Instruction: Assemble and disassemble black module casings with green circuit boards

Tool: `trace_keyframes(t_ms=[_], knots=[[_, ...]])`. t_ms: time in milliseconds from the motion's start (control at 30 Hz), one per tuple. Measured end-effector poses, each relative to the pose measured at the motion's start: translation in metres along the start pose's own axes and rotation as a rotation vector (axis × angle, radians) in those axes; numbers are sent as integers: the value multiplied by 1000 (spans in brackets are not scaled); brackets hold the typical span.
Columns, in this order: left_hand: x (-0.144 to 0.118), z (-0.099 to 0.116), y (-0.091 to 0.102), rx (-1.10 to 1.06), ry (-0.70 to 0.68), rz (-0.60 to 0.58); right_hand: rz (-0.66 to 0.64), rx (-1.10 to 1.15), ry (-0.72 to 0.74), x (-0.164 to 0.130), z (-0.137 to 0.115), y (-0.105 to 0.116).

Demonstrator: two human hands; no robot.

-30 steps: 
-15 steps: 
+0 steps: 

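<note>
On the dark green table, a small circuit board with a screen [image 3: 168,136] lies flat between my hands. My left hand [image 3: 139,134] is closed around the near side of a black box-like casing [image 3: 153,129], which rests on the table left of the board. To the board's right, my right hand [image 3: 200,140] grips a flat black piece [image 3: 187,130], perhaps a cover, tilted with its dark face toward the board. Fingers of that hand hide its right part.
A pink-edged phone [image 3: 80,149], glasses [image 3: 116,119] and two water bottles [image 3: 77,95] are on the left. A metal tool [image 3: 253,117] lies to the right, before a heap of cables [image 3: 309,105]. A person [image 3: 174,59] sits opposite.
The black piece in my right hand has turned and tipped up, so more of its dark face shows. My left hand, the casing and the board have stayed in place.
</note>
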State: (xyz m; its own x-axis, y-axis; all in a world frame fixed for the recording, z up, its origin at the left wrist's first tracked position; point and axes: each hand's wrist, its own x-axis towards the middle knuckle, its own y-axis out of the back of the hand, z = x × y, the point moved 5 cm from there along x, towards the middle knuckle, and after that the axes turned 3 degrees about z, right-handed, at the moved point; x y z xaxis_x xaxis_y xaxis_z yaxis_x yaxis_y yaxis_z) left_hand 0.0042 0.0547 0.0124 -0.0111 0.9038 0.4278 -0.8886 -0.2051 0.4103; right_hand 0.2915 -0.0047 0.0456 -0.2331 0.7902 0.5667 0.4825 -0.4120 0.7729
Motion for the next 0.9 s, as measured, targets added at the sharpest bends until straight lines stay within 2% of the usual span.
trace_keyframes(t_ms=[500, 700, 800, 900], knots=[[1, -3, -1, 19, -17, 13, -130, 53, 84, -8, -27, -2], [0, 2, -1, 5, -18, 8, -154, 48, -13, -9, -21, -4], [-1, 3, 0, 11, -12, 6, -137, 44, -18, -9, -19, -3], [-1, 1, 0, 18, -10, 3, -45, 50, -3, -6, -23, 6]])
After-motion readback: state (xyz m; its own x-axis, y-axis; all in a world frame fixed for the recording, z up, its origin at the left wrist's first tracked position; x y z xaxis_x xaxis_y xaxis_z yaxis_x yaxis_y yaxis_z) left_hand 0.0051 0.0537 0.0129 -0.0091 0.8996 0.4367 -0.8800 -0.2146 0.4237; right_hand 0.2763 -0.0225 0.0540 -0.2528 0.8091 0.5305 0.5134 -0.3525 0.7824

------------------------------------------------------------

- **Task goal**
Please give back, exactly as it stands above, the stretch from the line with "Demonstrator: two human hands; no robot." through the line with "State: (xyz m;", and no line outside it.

- **Solved exercise**
Demonstrator: two human hands; no robot.

-30 steps: 
-15 steps: 
+0 steps: 

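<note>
On the dark green table, a small circuit board with a screen [image 3: 168,136] lies flat between my hands. My left hand [image 3: 139,134] is closed around the near side of a black box-like casing [image 3: 153,129], which rests on the table left of the board. To the board's right, my right hand [image 3: 200,140] grips a flat black piece [image 3: 187,130], perhaps a cover, tilted with its dark face toward the board. Fingers of that hand hide its right part.
A pink-edged phone [image 3: 80,149], glasses [image 3: 116,119] and two water bottles [image 3: 77,95] are on the left. A metal tool [image 3: 253,117] lies to the right, before a heap of cables [image 3: 309,105]. A person [image 3: 174,59] sits opposite.
The black piece in my right hand has turned and tipped up, so more of its dark face shows. My left hand, the casing and the board have stayed in place.
</note>
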State: (xyz m; its own x-axis, y-axis; all in a world frame fixed for the recording, z up, its origin at the left wrist's first tracked position; point and axes: each hand's wrist, its own x-axis towards the middle knuckle, its own y-axis out of the back of the hand, z = x × y, the point moved 5 cm from there along x, towards the middle knuckle, and after that the axes turned 3 degrees about z, right-handed, at the moved point; x y z xaxis_x xaxis_y xaxis_z yaxis_x yaxis_y yaxis_z) left_hand 0.0042 0.0547 0.0124 -0.0111 0.9038 0.4278 -0.8886 -0.2051 0.4103; right_hand 0.2915 -0.0047 0.0456 -0.2331 0.7902 0.5667 0.4825 -0.4120 0.7729

This exercise has now been fully answered.